Friday, December 13

This Week in Security: VPNs, Patch Tuesday, and Plundervault

An issue in Unix virtual private networks was disclosed recently, where an attacker could potentially hijack a TCP stream, even though that stream is inside the VPN. This attack affects OpenVPN, Wireguard, and even IPSec VPNs. How was this possible? Unix systems support all manner of different network scenarios, and oftentimes a misconfiguration can lead to problems. Here, packets sent to the VPNs IP address are processed and responded to, even though they are coming in over a different interface.

The attack initially sounds implausible, as an attacker has to know the Virtual IP address of the VPN client, the remote IP address of an active TCP connection, and the sequence and ACK numbers of that connection. That’s a lot of information, but an attacker can figure it out one piece at a time, making it a plausible attack.

The scenario suggested in the disclosure was a rogue access point with multiple clients. An attacker can scan the private address space, 10.*.*.* for example, and discover all the VPN clients on the network. Unless the client’s firewall is configured to block it, the VPN interface will happily respond to that scan when the correct IP address is probed.

Once a target has been found, the next step is to figure out an active TCP connection. An attacker can’t see the data inside the VPN, but can see the packet size and frequency. Sending a TCP SYN packet with a spoofed source address will trigger a different response based on whether it matches the addresses and ports. Keep in mind the address and port space here: An attacker could make an educated guess about the remote port, and already has the target’s IP address. The remote IP address and the target’s source port still need to be guessed.

After the addresses and ports are discovered, the TCP sequence number and ACK number can each be discovered in a similar way, with the VPN packet size and timing. Once an attacker has all this information, he can inject data into a TCP stream, but can’t read data from within the VPN. An HTTPS connection still completely protects against this attack, so it’s of limited real world value. Even so, it’s a clever attack, and the resulting fixes will make the entire network stack more secure.

When I heard about this attack, I reached out to [Jason Donefeld], creator of Wireguard, and asked about the status of this vulnerability.

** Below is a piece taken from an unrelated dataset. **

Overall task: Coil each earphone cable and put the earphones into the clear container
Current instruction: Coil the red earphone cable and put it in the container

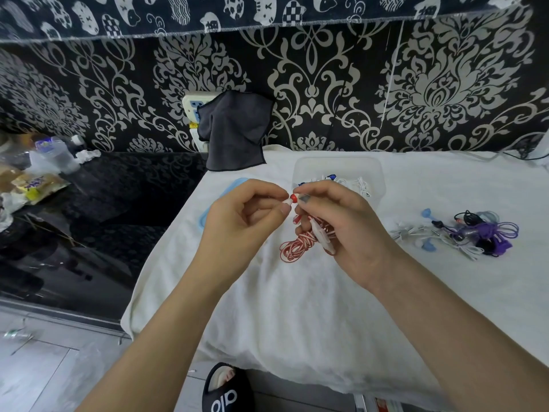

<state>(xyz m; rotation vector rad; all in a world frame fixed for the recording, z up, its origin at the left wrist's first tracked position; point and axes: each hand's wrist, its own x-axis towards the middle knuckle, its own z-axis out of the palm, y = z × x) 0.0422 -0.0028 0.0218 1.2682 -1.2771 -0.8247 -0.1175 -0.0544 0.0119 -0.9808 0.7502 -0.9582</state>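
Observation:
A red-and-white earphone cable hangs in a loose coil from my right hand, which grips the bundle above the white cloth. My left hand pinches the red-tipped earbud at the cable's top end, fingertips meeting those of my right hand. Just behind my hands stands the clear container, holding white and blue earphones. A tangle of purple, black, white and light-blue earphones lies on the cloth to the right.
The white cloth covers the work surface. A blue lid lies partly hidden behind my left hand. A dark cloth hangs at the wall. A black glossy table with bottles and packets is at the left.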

WireGuard’s wg-quick(8) has had mitigations in place since before that
announcement came out on oss-sec.

[Jason] has had a busy few days, with Wireguard finally pulled into the Linux net-next tree, meaning it should land in the 5.6 release. I was glad to hear that fixes were already landing for this problem, and am looking forward to Wireguard’s official inclusion in Linux.

Patch Tuesday

Windows Patch Tuesday included quite the roundup of vulnerabilities, including an escalation of privilege being actively exploited in the wild. That zero-day, CVE-2019-1458, is being used in conjunction with a Chrome zero-day. The Chrome vulnerability is a race condition that results in a use after free. These two together have been observed as part of the WizardOpium attack, which has primarily spread through Korean web sites.

A second vulnerability, CVE-2019-1468, was patched this Tuesday. It wasn’t actively being exploited, but was quite the bug in the font handling code. Documents or web sites could embed a malicious font that would execute arbitrary code simply by being displayed. This exploit is a good example of why running Windows 7 after January 2020 is a dangerous proposition. This one will get fixed, but the next one won’t.

Plundervault

Stealing a play from the world of overclockers, researchers have discovered that undervolting certain Intel processors can cause errors in the secure CPU enclave. Calling the attack Plundervolt, researchers used an undocumented instruction to change CPU voltage on the fly and change protected bits.

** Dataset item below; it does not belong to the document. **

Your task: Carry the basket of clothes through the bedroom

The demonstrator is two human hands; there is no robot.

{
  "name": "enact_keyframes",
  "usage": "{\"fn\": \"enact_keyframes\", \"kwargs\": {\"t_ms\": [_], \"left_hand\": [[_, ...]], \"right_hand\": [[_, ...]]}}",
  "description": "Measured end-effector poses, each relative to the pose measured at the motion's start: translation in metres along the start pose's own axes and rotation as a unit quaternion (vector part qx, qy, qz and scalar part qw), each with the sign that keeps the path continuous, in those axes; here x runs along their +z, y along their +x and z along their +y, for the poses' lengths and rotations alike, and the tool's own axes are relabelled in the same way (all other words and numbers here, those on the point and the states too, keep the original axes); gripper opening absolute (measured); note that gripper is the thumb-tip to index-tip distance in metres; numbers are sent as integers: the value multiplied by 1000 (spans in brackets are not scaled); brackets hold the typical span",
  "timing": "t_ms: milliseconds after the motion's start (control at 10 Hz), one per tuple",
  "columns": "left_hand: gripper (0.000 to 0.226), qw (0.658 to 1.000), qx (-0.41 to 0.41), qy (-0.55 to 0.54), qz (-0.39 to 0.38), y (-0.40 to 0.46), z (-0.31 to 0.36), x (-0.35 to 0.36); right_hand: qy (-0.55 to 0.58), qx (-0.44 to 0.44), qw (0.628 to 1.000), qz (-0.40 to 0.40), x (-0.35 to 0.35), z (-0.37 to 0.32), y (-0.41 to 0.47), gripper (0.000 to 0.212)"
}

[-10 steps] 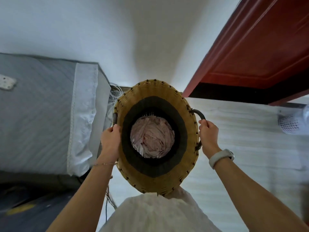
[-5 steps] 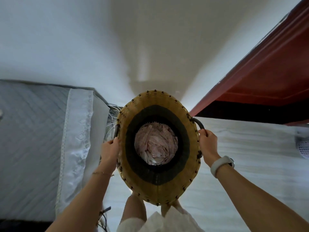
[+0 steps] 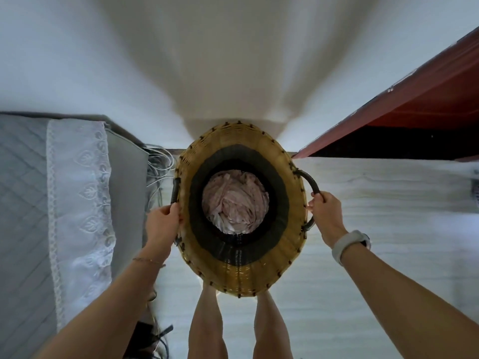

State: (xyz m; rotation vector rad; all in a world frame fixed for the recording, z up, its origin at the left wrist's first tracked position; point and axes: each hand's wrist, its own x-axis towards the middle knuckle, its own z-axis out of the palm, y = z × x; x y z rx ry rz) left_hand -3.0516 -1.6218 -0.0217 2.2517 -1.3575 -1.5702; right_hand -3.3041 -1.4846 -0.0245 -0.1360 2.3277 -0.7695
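A tall woven basket (image 3: 290, 182), yellow at the rim with a black band inside, hangs in front of me above my legs. Crumpled pale pink clothes (image 3: 234, 202) lie at its bottom. My left hand (image 3: 163, 220) is closed around the dark left handle. On the other side, my right hand (image 3: 325, 211) grips the dark loop handle, a white watch on its wrist. The basket is held off the floor between both arms.
A bed (image 3: 23, 203) with a grey quilted cover and a white lace-edged sheet (image 3: 77, 198) runs along my left. Loose cables (image 3: 158, 161) lie between bed and basket. A red door (image 3: 414, 104) stands open at the right. A white wall is ahead, pale floor below.
The view has tilted down and moved forward: the wall ahead is closer, the bed and door have shifted, and my legs now show under the basket. Both hands keep their grip.
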Motion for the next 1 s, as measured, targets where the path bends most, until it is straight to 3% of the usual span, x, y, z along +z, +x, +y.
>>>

Intel responded quickly, and has released a microcode update to fix the issue. This flaw affects processors all the way up to Intel’s 9th generation. The full paper is available, go check it out to learn more.

Ring

Making the news recently is Ring, particularly the creepy videos of “internet hackers” talking to children through Ring cameras in their home. It was humorous to watch the evening news, and hear the announcers report on this near mystical hacking activity. Let’s see if we can pierce the veil of mystery.

The obvious starting point is password reuse. It’s likely we have all had at least one account exposed in a data breach. Many of those breaches, unfortunately, included plaintext passwords. A very quick path to getting your account compromised is to reuse a username and password that’s been exposed in a breach. Ring claims that each account breach was the result of weak passwords or password reuse, combined with the lack of two factor authentication.

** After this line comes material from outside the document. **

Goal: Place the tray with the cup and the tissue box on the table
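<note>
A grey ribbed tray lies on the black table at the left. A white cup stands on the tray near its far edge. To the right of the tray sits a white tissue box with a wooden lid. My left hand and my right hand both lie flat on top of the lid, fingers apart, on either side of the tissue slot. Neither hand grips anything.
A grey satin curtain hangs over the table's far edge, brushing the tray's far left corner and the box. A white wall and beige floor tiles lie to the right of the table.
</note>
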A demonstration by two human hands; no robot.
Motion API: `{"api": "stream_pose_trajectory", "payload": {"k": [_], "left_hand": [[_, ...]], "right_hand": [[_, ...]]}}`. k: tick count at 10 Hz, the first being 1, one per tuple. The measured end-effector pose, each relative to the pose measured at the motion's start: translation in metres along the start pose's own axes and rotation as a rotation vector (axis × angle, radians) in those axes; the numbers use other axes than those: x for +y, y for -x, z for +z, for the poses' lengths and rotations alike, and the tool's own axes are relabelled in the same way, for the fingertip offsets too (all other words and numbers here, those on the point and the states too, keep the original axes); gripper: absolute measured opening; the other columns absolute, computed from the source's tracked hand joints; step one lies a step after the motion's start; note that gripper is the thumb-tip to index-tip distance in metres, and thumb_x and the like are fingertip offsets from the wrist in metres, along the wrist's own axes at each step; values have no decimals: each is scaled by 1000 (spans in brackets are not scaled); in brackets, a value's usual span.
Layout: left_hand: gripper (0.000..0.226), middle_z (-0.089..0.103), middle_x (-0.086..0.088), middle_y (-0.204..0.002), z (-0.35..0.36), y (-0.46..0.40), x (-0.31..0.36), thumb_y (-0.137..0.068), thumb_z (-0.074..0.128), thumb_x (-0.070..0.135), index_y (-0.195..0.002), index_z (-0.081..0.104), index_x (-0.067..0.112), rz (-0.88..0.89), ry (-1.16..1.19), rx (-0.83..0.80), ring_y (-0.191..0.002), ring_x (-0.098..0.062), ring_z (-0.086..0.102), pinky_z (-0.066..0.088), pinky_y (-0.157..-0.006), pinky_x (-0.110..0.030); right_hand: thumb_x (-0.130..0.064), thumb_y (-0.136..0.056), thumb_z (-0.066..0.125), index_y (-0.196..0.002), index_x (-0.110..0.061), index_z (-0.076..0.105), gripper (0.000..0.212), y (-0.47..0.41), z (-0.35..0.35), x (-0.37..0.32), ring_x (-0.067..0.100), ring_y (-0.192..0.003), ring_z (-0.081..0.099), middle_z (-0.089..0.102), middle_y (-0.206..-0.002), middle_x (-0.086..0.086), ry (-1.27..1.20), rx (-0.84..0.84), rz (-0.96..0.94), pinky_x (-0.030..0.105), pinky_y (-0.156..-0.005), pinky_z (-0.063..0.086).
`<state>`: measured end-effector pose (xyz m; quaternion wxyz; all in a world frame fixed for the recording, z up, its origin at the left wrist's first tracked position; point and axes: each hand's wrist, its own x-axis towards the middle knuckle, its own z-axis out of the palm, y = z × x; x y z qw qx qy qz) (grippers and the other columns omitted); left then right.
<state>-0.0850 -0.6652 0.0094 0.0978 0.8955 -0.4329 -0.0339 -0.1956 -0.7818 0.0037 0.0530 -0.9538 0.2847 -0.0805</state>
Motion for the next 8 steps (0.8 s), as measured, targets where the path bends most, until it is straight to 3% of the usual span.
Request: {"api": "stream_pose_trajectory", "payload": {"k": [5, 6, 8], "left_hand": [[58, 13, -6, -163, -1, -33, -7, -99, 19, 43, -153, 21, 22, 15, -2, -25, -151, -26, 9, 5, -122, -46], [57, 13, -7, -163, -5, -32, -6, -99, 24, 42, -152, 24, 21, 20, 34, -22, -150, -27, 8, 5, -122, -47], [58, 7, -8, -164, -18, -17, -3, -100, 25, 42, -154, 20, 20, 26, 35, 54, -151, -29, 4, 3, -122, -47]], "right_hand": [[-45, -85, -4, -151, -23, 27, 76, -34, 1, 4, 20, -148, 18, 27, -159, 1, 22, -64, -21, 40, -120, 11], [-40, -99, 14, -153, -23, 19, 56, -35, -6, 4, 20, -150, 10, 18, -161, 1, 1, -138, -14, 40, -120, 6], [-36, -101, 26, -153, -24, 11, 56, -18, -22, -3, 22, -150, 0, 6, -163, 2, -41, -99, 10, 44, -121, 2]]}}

It appears that a tool has been circulating the forums that loads a username/password list, and attempts to log in to the Ring service through a list of proxies. Those proxies allow an attacker to make many guesses in parallel without tripping Ring’s brute force mitigations. These accounts were almost certainly not targeted against the accounts that were cracked, they were just the unlucky ones.

Vice’s Motherboard turned up some additional information about what was behind these pranks. Apparently a podcast called NulledCast specializes in trolling people on the air. It appears that these incidents were a part of that podcast, and the pranksters didn’t intend to attract nearly so much attention.